Literally, two days before she wakes up as her 30-year-old self, she was a preteen, and the voiceover in the trailer for the movie even says, “One woman will discover … she’s truly a kid at heart.”  

Anyway, Jenna’s trying to navigate all of the ebbs and flows of adulthood — a thriving career at a women’s magazine, a relationship with a professional hockey player (who, obviously, is a grown man), a workplace affair (yikes), best friend drama, alcohol and nightlife, and of course, trying to reconnect with her childhood best friend, Mattie.

When Jenna and Mattie finally reconnect (the older version of him simply goes by “Matt” now), she learns that he’s engaged, and although he’s about to be a married man, they continue to reestablish their friendship that dissolved after her fateful thirteenth birthday — and eventually fall for each other.

At one point, their characters even share a kiss. 

Here’s the iffy part about that plot: both Ruffalo and Garner’s characters are 30 years old, but he’s a 30 year old in a 30 year old’s body. Garner is a 13 year old in a 30 year old’s body, and her character acts like it. 

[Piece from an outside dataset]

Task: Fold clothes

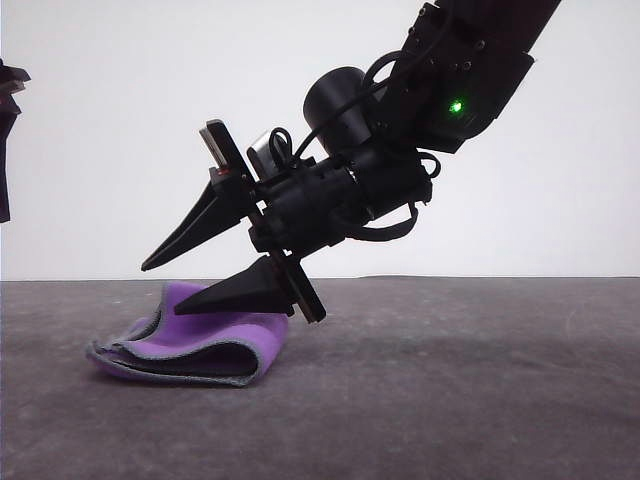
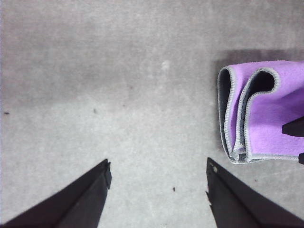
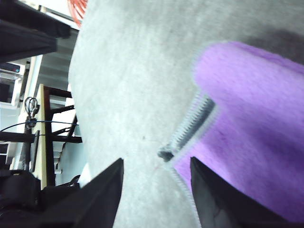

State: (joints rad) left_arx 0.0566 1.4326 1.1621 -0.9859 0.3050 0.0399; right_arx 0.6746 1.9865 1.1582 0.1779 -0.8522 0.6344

Not to mention, Ruffalo’s character almost leaves his fiance because he falls in love with the soul and spirit of the 13-year-old Jenna he used to know. Sure, she’s youthful, bubbly, and has a different outlook on life — and is much different than the adult-version everyone knew before the magical switch — but that’s because she’s a teenager. 

She’s not an adult, and when you think about it that way, it’s a bit uncomfortable. 

You can call it overanalyzing what’s supposed to be a cute, fun rom-com for teens and adults alike, but when you really dig into these movies, they’re not as innocent as they’re made out to be.